▶ **Your objective**
Using the records that appear below, write out exactly the lines from the one with "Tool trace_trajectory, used" through the one with "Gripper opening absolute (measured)", keeping both end lines.

▶ **Data for review**
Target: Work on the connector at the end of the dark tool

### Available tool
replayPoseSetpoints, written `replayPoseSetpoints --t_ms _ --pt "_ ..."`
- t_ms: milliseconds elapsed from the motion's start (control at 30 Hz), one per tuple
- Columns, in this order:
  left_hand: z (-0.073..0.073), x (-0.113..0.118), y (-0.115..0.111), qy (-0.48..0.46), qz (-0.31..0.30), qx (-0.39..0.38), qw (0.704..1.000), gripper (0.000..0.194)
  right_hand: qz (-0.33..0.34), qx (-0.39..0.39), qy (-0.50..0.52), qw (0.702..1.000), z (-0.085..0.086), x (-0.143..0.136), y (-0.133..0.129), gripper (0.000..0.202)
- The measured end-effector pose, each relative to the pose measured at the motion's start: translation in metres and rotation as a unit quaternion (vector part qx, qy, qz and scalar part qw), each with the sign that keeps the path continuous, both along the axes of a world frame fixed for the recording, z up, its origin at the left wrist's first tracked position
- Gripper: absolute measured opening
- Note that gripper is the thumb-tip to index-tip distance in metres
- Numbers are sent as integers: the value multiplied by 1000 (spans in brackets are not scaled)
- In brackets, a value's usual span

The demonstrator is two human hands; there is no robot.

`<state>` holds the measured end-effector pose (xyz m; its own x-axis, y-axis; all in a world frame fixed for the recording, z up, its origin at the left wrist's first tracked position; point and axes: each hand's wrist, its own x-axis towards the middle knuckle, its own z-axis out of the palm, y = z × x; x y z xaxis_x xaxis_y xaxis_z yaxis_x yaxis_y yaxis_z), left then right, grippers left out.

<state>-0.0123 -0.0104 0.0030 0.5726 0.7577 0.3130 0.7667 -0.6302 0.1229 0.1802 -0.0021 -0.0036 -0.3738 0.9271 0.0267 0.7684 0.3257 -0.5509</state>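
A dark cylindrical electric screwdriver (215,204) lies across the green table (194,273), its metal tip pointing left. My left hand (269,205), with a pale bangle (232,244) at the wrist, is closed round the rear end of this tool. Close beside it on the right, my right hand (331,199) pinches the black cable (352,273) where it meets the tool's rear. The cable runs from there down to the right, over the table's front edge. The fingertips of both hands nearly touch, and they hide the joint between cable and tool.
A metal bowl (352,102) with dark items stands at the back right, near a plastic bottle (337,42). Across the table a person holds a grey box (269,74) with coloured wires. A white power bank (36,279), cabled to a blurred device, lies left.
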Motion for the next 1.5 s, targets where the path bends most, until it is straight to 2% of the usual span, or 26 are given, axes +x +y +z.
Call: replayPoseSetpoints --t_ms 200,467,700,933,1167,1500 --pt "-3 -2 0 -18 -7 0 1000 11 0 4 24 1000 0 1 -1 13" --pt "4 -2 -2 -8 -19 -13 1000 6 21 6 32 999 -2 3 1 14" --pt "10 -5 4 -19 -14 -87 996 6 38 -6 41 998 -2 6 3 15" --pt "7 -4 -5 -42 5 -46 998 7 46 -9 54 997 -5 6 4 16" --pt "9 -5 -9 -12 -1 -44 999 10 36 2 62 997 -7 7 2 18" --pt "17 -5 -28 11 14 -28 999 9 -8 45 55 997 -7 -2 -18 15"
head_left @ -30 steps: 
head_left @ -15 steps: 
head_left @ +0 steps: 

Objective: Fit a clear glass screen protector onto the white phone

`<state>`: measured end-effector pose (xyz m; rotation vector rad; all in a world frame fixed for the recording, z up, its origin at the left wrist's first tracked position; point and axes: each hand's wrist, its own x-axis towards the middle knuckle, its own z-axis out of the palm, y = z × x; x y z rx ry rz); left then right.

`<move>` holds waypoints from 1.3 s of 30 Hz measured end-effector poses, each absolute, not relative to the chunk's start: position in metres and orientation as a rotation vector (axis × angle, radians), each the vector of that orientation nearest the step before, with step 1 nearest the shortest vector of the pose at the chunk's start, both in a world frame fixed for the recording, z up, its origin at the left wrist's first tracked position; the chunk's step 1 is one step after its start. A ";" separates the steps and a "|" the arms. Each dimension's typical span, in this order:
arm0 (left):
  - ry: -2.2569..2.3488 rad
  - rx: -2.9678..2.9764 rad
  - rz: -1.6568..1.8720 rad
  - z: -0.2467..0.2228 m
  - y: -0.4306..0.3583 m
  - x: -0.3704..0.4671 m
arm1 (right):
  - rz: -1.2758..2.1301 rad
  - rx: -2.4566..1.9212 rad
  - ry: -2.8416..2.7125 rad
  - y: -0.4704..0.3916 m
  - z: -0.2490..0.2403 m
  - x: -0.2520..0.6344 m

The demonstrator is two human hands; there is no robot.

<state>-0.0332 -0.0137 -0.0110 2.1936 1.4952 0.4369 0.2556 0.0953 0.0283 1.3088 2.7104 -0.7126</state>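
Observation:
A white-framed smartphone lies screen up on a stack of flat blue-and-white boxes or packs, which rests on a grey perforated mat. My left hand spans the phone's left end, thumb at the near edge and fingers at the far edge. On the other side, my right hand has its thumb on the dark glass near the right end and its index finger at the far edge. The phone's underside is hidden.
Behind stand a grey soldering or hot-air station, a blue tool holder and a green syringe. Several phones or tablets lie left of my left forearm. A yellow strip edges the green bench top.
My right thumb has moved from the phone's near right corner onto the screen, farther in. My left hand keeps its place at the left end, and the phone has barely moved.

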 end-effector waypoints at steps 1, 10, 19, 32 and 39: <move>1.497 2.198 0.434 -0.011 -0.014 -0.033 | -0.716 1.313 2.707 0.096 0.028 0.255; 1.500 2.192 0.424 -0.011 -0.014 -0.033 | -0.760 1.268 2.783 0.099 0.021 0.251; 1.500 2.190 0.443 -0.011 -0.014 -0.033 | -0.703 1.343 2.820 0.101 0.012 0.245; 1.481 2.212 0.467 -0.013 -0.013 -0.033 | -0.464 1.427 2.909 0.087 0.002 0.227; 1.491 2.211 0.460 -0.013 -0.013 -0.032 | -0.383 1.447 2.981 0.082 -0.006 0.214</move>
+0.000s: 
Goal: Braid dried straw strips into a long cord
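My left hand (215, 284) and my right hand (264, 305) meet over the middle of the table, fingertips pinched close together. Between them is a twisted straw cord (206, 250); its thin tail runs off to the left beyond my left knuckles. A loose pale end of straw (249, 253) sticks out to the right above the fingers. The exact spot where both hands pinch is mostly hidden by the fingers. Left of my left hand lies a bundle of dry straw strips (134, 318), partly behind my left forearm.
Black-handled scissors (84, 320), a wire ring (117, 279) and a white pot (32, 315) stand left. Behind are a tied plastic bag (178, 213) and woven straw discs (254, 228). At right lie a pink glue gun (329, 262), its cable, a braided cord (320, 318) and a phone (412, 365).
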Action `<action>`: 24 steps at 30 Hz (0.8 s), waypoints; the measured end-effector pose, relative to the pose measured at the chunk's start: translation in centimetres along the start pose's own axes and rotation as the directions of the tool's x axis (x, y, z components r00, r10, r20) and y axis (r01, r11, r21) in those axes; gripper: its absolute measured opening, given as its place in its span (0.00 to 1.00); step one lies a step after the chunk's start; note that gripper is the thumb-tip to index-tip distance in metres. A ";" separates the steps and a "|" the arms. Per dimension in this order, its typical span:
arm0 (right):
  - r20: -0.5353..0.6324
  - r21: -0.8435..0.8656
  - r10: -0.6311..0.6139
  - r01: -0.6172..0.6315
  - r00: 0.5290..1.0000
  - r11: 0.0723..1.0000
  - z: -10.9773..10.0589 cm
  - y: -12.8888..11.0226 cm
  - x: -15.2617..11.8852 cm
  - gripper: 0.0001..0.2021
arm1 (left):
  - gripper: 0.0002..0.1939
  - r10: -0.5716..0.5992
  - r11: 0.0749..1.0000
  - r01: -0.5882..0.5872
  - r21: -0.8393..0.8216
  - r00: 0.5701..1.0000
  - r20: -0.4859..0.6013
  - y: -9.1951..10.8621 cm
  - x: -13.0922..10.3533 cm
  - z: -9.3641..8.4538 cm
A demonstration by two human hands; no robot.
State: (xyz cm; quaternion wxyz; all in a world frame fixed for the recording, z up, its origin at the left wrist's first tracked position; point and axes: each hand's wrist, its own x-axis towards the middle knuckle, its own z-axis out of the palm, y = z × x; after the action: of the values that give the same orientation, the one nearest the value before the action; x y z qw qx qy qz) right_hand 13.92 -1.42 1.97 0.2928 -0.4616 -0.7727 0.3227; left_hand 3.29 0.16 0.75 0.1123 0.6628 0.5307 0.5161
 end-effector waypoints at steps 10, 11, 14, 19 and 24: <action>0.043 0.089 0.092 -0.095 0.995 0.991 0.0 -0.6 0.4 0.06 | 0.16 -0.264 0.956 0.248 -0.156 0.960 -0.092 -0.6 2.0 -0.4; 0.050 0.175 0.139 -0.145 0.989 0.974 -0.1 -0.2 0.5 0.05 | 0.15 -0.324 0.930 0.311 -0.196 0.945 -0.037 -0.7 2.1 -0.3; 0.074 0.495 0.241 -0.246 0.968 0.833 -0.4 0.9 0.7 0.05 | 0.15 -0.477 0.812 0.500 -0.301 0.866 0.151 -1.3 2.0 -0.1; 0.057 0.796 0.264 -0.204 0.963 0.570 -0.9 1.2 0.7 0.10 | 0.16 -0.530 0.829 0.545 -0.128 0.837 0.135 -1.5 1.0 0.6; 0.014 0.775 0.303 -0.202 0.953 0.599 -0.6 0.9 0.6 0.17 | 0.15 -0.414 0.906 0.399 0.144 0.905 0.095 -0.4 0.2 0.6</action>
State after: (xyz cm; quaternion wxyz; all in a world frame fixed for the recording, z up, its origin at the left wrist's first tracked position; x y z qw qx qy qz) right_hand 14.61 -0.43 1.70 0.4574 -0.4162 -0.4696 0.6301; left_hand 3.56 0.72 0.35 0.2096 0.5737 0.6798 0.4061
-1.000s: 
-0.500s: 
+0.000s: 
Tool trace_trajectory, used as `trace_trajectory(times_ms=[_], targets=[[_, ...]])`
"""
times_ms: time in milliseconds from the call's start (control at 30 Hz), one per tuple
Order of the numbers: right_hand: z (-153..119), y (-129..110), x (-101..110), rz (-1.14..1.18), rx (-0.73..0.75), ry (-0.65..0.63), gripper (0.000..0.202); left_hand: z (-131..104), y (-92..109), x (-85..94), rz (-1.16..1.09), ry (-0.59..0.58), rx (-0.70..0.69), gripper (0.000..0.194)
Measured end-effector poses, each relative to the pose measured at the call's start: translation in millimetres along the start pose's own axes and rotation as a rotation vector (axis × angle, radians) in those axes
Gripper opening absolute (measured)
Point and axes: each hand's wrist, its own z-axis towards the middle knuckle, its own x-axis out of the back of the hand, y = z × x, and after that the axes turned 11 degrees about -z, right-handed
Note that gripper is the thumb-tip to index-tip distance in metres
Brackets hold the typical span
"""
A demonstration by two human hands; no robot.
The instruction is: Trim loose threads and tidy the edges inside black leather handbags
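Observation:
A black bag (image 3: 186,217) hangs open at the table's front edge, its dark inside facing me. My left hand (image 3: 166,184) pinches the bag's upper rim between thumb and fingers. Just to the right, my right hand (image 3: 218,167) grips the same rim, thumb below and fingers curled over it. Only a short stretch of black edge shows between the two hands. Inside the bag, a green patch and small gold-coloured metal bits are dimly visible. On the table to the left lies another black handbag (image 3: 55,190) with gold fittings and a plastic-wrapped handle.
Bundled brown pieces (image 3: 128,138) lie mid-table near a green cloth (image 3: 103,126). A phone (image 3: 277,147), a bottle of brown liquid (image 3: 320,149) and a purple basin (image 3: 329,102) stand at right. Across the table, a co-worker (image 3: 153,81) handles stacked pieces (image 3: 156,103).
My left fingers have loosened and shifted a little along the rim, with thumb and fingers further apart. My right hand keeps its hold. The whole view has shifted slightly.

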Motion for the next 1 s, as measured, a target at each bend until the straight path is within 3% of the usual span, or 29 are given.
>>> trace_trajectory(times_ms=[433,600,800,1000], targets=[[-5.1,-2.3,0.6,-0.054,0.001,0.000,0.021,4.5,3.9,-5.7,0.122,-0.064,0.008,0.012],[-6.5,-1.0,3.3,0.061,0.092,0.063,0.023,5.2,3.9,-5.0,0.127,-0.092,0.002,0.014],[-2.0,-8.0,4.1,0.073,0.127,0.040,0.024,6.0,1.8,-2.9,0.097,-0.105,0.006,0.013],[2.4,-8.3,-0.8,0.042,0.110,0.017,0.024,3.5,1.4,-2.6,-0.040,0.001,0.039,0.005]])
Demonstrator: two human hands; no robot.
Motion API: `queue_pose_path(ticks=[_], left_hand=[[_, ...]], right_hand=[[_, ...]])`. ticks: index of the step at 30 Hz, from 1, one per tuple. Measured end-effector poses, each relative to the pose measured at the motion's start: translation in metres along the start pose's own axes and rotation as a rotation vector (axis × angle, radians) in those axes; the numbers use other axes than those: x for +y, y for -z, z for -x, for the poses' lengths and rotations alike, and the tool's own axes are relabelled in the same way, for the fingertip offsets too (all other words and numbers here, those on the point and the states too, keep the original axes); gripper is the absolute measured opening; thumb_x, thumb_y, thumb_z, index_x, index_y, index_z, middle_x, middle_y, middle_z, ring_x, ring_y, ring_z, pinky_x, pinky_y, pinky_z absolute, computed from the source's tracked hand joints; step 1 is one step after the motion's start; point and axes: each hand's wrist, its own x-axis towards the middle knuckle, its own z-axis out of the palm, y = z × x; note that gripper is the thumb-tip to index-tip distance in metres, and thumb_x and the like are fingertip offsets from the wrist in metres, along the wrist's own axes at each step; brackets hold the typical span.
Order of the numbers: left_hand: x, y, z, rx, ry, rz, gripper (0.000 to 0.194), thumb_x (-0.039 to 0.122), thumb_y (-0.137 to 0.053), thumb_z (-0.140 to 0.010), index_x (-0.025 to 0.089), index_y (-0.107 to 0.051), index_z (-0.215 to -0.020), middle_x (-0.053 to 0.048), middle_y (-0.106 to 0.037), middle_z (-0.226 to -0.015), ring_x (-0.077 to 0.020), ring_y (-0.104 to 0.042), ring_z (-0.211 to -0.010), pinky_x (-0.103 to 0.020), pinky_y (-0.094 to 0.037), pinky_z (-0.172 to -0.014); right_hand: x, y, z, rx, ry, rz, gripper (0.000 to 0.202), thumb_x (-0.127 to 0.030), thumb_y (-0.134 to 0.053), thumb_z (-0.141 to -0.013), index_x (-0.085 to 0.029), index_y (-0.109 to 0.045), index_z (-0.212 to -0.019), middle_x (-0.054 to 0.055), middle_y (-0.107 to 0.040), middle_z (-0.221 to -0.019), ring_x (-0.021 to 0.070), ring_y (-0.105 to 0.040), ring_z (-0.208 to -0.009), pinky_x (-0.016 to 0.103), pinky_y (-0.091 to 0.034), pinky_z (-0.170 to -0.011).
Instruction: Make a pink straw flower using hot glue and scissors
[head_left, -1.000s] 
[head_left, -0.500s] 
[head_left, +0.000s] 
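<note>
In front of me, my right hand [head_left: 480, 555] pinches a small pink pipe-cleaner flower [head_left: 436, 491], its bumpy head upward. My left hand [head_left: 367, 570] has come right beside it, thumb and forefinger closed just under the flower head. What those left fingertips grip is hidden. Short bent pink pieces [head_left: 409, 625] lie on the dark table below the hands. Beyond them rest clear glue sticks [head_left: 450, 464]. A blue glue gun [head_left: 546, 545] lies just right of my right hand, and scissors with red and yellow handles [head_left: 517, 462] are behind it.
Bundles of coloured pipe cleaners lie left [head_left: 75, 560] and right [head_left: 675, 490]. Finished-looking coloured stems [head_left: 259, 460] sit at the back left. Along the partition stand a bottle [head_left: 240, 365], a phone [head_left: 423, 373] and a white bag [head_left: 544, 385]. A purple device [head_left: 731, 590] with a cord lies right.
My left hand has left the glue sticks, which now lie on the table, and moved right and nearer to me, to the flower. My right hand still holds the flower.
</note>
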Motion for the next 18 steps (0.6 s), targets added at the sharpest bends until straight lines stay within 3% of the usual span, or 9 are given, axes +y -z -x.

▶ **Solution to this task**
Tool trace_trajectory, used as `trace_trajectory(times_ms=[_], targets=[[_, ...]])`
"""
times_ms: time in milliseconds from the call's start (control at 30 Hz), one per tuple
Order of the numbers: right_hand: z (-153..119), y (-129..110), x (-101..110), rz (-1.14..1.18), rx (-0.73..0.75), ry (-0.65..0.63), gripper (0.000..0.202); left_hand: z (-131..104), y (-92..109), x (-85..94), rz (-1.16..1.09), ry (-0.59..0.58), rx (-0.70..0.69), gripper (0.000..0.194)
Measured end-effector poses, each relative to the pose measured at the call's start: translation in millimetres along the start pose's own axes and rotation as a rotation vector (axis × angle, radians) in those axes
Gripper opening absolute (measured)

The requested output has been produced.